The central content of elementary algebra is to solve equations, so algebra has long been understood as the science of equations, and mathematicians have also focused on equations. Its research method is highly computational.

When discussing equations, the first problem is how to combine the actual quantitative relations into algebraic expressions, and then list the equations according to the equivalence relations. So an important content of elementary algebra is algebraic expression. Because of the different quantitative relations in things, elementary algebra generally forms three algebraic expressions: algebraic expression, fractional expression and radical expression. Algebra is the embodiment of numbers, so in algebra, you can perform four operations, follow the basic operation rules, and you can also perform multiplication operations.

In the process of the emergence and development of elementary algebra, the study of solving equations has also promoted the further development of the concept of numbers, extending the concepts of integers and fractions discussed in arithmetic to the scope of rational numbers, so that numbers include positive and negative integers, positive and negative fractions and zero. This is another important content of elementary algebra, that is, the expansion of the concept of number.

With rational numbers, the problems that elementary algebra can solve are greatly expanded. However, some equations still have no solution within the scope of rational numbers. Therefore, the concept of number was once extended to real numbers, and then further extended to complex numbers.

Then, in the range of complex numbers, is there still an equation that has no solution and must be extended again? The mathematician said: No need. This is a famous theorem in algebra-the basic theorem of algebra. This theorem only means that an equation of degree n has n roots. 1742, 15438 February 5, Swiss mathematician Euler clearly stated in a letter. Later, another mathematician, Gauss of Germany, gave a strict statement in 1799.

Combined with the above analysis, the basic content of elementary algebra is:

Three Numbers-Rational Number, Irrational Number and Complex Number

Three types ―― Algebra, Fraction and Root.

The central content is equation-integral equation, fractional equation, radical equation and equation.

The content of elementary algebra is roughly equivalent to the content of algebra courses offered in modern middle schools, but it is not exactly the same. For example, strictly speaking, the concept, arrangement and combination of numbers should be classified as the content of arithmetic; Function is the content of analytical mathematics; The solution of inequality is a bit like the method of solving equations, but inequality, as a method of estimating values, essentially belongs to the category of analytical mathematics; Coordinate method is the study of analytic geometry ..... These are just an arrangement formed in history.

Elementary algebra is the continuation and expansion of arithmetic.

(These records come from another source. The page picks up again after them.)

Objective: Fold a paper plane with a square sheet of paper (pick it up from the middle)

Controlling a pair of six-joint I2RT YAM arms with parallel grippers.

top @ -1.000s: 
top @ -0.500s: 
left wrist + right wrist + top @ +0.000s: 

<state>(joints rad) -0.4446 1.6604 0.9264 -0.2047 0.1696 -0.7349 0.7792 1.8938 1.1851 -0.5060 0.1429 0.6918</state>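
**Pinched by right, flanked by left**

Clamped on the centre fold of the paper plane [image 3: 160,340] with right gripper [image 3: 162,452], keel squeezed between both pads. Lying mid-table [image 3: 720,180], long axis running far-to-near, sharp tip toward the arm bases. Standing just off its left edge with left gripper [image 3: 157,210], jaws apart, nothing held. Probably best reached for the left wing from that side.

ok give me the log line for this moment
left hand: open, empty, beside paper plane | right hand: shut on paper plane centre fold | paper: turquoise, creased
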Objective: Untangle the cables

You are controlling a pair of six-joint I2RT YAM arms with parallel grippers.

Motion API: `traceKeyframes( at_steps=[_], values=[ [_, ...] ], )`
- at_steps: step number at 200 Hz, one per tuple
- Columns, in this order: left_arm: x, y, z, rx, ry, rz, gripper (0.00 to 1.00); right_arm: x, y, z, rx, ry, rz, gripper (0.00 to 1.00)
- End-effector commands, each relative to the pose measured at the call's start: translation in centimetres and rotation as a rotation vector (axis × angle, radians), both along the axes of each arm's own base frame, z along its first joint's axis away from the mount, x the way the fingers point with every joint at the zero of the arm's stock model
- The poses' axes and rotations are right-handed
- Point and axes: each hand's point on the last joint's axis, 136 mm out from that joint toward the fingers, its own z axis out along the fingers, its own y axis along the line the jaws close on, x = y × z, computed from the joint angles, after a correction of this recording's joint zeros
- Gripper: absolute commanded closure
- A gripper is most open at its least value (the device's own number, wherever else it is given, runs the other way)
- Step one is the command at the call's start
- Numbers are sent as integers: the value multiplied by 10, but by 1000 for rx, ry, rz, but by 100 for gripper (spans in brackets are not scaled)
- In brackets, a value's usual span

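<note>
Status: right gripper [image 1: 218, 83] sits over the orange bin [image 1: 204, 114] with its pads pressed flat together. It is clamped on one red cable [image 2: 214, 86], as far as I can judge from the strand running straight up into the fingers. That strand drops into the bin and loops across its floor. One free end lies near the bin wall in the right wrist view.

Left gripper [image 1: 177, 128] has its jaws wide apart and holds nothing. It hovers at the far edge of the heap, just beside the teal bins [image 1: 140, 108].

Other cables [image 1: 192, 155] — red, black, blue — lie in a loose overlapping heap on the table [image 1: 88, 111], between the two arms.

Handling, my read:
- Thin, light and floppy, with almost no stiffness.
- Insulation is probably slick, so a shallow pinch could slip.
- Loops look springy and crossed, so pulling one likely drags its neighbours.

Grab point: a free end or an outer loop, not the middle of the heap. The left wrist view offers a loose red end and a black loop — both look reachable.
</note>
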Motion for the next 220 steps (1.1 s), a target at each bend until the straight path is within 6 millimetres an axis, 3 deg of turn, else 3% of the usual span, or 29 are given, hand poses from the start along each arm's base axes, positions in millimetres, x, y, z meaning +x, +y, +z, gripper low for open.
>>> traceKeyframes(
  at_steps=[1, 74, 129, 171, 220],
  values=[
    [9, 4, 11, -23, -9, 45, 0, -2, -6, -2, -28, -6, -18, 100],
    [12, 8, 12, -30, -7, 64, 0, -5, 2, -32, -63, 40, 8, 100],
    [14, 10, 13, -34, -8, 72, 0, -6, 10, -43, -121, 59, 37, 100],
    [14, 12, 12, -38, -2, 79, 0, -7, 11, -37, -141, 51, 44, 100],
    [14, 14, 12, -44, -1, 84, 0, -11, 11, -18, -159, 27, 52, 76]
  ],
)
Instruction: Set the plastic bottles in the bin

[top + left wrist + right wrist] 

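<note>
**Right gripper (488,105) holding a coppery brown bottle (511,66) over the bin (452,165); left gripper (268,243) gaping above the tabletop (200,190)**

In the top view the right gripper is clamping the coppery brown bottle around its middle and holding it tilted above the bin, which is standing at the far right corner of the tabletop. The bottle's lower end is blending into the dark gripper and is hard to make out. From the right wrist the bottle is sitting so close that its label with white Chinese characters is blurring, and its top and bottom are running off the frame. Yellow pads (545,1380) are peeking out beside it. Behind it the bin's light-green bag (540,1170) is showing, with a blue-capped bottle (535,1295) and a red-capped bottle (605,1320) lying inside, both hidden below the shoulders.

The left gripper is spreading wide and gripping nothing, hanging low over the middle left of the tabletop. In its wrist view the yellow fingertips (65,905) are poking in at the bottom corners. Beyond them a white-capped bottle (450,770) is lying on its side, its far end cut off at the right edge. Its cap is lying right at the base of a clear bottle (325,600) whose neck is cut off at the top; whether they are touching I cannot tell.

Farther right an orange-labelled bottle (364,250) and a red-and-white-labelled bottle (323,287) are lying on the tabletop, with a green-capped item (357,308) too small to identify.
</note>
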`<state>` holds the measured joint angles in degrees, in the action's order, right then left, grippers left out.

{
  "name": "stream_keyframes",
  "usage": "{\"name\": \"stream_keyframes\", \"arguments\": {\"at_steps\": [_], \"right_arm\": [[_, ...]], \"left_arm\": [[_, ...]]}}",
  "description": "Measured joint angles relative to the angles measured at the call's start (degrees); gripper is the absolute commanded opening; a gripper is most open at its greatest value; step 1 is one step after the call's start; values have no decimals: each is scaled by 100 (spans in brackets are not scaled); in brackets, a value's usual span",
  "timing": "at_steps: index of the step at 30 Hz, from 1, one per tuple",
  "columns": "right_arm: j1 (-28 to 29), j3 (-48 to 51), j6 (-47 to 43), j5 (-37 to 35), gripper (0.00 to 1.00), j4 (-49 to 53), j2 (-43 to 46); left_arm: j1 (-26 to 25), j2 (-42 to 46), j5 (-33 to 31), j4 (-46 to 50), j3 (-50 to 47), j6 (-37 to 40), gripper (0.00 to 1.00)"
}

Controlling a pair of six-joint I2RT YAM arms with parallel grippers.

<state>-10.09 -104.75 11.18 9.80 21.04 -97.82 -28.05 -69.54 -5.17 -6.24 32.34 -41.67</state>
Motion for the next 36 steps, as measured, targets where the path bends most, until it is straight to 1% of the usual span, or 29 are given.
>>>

The research object of elementary algebra is algebraic operation and equation solving. Algebraic operations are characterized by a limited number of operations. There are ten rules in all elementary algebra. This is the key point to understand and master when learning elementary algebra.

These ten rules are:

Five basic algorithms: additive commutative law, additive associative law, multiplicative commutative law and multiplicative associative law. & gt

Question 5: What are the core concepts of number and algebra? What is the core idea of the new mathematics curriculum standard? Talk about your own understanding in combination with teaching practice.

The core concepts of the new mathematics curriculum standard include number sense, symbol consciousness, space concept, geometric intuition, data analysis concept, computing ability, reasoning ability, model thinking, application consciousness and innovation consciousness. They are closely related, and these ten concepts are all in the new mathematics curriculum.